Durante décadas, el estudio de fósiles se centró en huesos, cráneos y dientes. Pero a veces, lo que queda atrás no son restos materiales, sino movimientos. Un conjunto de huellas fosilizadas halladas en una antigua llanura revela ahora algo mucho más complejo: cómo vivían, se movían y se organizaban socialmente mamíferos que desaparecieron hace millones de años.
Una imagen en movimiento desde el Mioceno

Un equipo de paleontólogos ha logrado capturar la primera “instantánea” de una manada de mamíferos extintos, a partir del análisis detallado de pisadas fosilizadas con más de 10 millones de años de antigüedad. El descubrimiento tuvo lugar en una antigua planicie del Mioceno, donde las condiciones geológicas conservaron de manera excepcional las marcas de paso de estos animales.
Los investigadores identificaron a los responsables de las huellas como mamíferos artiodáctilos, ungulados de aspecto similar a pequeños ciervos, con el tamaño de un perro mediano. Pero más allá de su morfología, lo revelador fue el patrón de desplazamiento colectivo que dejaron grabado en el sedimento.
Las pisadas, alineadas y distribuidas en grupos, sugieren que estos animales no vivían de forma solitaria, sino en manadas organizadas.
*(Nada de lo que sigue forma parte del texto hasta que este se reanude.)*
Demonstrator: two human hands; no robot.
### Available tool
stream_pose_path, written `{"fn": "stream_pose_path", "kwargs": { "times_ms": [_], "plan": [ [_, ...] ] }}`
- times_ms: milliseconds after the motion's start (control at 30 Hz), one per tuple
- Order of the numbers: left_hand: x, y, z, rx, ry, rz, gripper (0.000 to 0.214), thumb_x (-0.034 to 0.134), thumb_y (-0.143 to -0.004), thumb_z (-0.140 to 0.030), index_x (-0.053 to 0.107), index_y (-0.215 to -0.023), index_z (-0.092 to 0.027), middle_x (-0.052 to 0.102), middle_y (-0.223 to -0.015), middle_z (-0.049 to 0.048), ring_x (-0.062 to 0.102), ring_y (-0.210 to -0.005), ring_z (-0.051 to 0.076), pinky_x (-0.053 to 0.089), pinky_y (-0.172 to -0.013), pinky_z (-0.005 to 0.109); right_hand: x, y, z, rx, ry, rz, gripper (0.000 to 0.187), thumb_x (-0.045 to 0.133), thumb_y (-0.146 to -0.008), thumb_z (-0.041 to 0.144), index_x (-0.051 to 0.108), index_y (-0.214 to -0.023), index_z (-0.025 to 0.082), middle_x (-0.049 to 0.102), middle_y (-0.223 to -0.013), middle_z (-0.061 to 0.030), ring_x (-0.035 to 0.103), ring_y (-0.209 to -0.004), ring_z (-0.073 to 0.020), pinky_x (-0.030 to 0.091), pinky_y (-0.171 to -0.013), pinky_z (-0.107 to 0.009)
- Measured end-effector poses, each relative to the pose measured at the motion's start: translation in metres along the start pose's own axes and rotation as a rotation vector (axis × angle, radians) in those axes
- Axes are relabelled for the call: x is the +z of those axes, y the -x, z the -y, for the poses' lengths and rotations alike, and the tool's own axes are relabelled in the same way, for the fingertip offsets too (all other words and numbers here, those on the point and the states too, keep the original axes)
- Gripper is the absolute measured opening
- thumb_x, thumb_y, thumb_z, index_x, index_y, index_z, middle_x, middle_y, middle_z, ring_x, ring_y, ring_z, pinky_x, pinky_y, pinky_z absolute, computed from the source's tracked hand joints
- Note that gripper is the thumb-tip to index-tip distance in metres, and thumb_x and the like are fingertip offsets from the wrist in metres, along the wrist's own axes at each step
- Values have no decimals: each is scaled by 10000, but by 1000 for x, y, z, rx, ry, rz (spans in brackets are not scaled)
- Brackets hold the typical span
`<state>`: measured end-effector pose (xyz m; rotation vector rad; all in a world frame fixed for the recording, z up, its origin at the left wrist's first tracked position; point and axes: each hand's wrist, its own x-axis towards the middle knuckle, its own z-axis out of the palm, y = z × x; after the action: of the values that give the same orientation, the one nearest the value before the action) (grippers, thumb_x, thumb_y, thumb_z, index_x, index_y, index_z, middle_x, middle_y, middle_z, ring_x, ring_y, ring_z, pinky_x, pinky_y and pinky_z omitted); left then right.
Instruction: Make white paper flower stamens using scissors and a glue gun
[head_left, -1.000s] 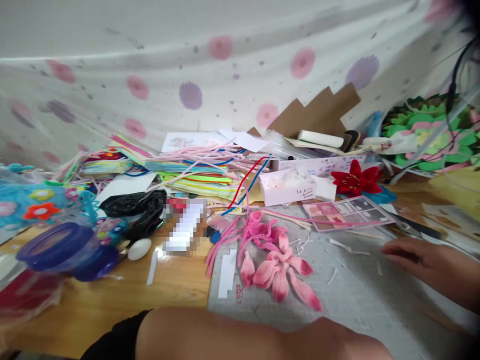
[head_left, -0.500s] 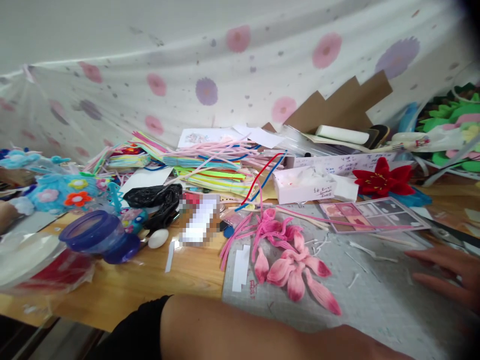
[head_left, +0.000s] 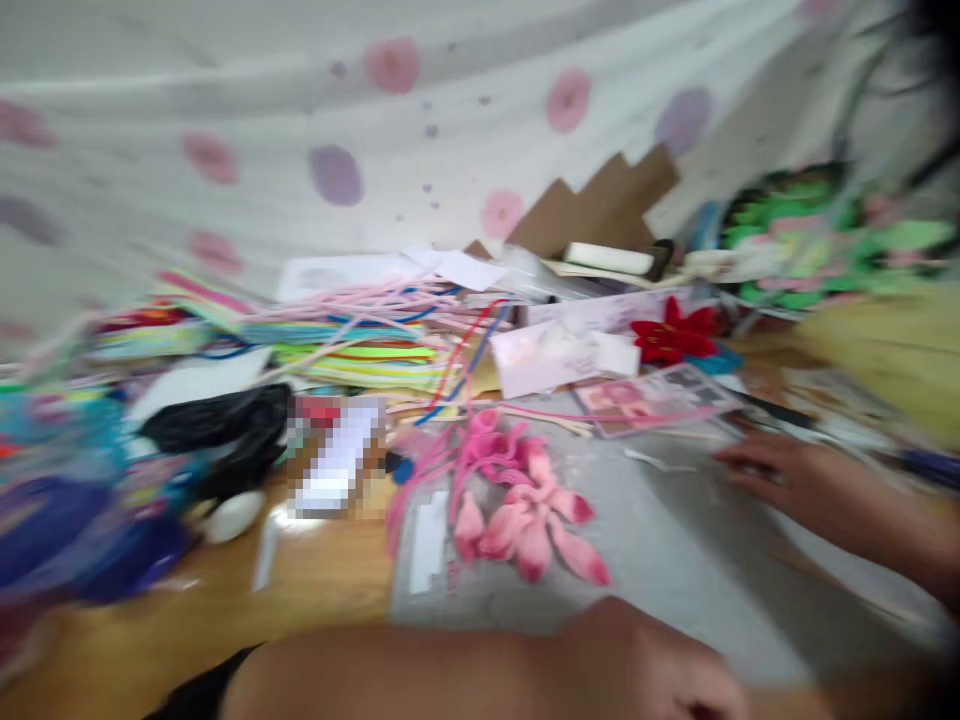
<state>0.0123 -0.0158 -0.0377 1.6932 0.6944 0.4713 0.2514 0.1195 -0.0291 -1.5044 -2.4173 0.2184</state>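
Less splayed than before, right hand [head_left: 776, 470] half-curls (hold unclear; left hand [head_left: 667, 660] unreadable), right of fuzzy, dark-tipped pink flower [head_left: 531, 530] and pale-filled white paper box [head_left: 523, 368].

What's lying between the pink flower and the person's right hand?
In the head view, a thin white scrap lies on the grey mat between the pink flower and the right hand.

One head-camera view from close above the wooden table [head_left: 187, 620], forward and down, patterned cloth [head_left: 465, 140] beyond.
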Motion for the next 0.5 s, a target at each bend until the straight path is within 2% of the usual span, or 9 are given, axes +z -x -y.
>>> {"fn": "stream_pose_path", "kwargs": {
  "times_ms": [33,100,133,233,333,500],
  "plan": [
    [0,1,-3,10,-5,-25,252,411,-609,39,430,-537,-202,499,-538,-50,519,-527,101,384,-542,195,-9,1,3,-65,12,83,225,542,-831,165,751,-896,108,732,-897,-164,681,-775,-214,474,-695,-288],
    [0,0,0,88,-14,-75,244,355,-538,36,432,-522,-195,469,-491,-54,468,-464,81,339,-487,176,-21,0,5,-38,44,116,266,477,-859,147,720,-963,124,718,-965,-130,660,-863,-207,465,-759,-272],
    [-1,-2,4,164,-17,-123,241,338,-513,29,434,-519,-191,456,-459,-61,437,-426,69,316,-461,168,-23,-2,3,-11,62,129,229,521,-828,143,723,-935,142,720,-947,-107,658,-857,-206,465,-761,-263],
    [-3,-8,20,327,-30,-125,244,307,-484,22,438,-507,-182,458,-411,-69,396,-367,49,275,-431,161,-22,-5,-4,25,86,146,216,555,-803,159,715,-947,180,708,-983,-72,642,-904,-208,450,-805,-259],
    [-2,-8,26,359,-92,-148,259,301,-490,31,446,-518,-182,469,-418,-69,406,-364,47,276,-430,161,-18,-4,-5,6,71,161,205,581,-787,185,709,-948,183,700,-977,-71,633,-905,-211,447,-793,-255],
    [-3,-6,17,340,-140,-139,281,298,-494,42,444,-555,-190,492,-427,-72,428,-370,51,308,-435,156,-13,-5,3,-29,22,185,188,659,-748,251,698,-912,169,679,-938,-76,619,-857,-208,441,-751,-256]
  ]
}}
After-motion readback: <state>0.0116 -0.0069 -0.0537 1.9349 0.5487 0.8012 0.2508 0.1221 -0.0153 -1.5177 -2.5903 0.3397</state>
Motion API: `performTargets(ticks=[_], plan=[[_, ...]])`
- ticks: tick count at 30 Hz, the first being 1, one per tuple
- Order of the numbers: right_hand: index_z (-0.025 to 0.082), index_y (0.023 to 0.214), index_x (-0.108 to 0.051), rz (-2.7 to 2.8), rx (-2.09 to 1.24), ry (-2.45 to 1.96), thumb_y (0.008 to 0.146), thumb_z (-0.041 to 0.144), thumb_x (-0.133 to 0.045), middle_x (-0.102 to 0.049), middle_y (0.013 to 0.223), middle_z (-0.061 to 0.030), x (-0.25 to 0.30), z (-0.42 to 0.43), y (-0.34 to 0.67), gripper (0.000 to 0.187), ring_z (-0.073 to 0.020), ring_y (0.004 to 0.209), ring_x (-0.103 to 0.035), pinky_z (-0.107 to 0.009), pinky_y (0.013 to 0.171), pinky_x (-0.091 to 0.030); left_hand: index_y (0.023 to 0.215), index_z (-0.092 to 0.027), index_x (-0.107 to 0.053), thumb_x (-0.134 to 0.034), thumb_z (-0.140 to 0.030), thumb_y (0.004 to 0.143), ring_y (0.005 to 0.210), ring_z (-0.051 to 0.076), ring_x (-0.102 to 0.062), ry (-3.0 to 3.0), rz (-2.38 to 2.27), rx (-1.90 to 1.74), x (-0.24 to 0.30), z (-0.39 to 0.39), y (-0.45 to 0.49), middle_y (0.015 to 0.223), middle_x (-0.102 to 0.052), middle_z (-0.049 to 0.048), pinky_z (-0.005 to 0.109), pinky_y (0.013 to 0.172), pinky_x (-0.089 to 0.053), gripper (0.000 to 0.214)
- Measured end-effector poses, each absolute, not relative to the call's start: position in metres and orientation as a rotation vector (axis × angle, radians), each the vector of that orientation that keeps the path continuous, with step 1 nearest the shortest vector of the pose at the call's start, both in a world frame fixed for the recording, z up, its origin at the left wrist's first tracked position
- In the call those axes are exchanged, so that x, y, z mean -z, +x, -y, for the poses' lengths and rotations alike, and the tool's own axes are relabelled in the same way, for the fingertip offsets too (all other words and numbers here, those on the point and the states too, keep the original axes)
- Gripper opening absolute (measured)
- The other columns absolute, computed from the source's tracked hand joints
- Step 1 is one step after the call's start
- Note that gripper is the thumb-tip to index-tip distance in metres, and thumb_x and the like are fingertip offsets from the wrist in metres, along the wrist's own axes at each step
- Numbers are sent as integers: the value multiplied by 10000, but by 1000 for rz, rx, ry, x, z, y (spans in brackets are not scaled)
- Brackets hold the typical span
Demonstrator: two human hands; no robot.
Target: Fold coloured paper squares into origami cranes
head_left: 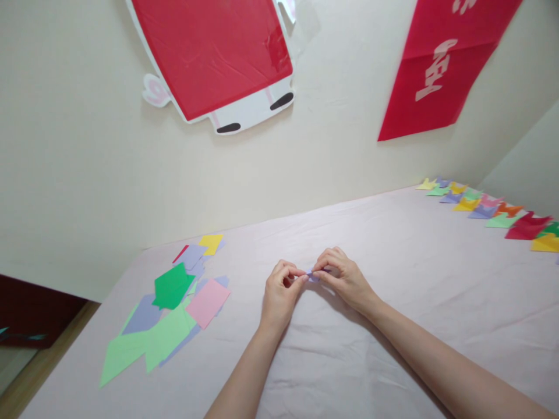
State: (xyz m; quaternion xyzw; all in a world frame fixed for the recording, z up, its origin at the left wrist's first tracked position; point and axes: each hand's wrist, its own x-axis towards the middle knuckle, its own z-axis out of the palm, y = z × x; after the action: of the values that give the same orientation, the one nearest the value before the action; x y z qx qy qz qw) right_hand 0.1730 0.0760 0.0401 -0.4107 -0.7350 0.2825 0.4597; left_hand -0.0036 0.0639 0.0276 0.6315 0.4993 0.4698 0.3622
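Observation:
A small piece of lavender paper is pinched between both hands, just above the pale cloth-covered surface. My left hand grips its left side between thumb and forefinger. On the other side, my right hand holds it with the fingertips closed. Most of the paper is hidden by the fingers, so its folds cannot be made out. To the left of my hands lies a loose pile of coloured paper, with a green sheet, a pink sheet and light green sheets among it.
Several folded paper shapes stand in rows at the far right, including a red one and a yellow one. A wall rises behind the surface, bearing a red and white cartoon cutout and a red banner.

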Motion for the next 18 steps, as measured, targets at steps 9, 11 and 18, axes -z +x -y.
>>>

Por primera vez, la ciencia no solo puede decir cómo eran, sino también cómo se comportaban.
Rastro fósil de una vida social compleja

El análisis de la profundidad, orientación y distancia entre las huellas permitió reconstruir trayectorias, velocidades y relaciones espaciales entre los individuos. Esto llevó a una conclusión clara: los mamíferos se movían en coordinación grupal, algo inédito en registros fósiles de esta antigüedad para especies no identificadas con comportamientos gregarios.

Este tipo de evidencia, conocido como icnología, se convierte así en una herramienta para explorar dimensiones sociales de especies ya extintas. Lo que antes eran simples marcas en el barro, ahora son pruebas de organización, jerarquía y cooperación.
La investigación no solo amplía el conocimiento sobre los artiodáctilos del Mioceno, sino que abre nuevas preguntas sobre la evolución del comportamiento social en los mamíferos. Y recuerda que, a veces, los rastros más sutiles cuentan las historias más grandes.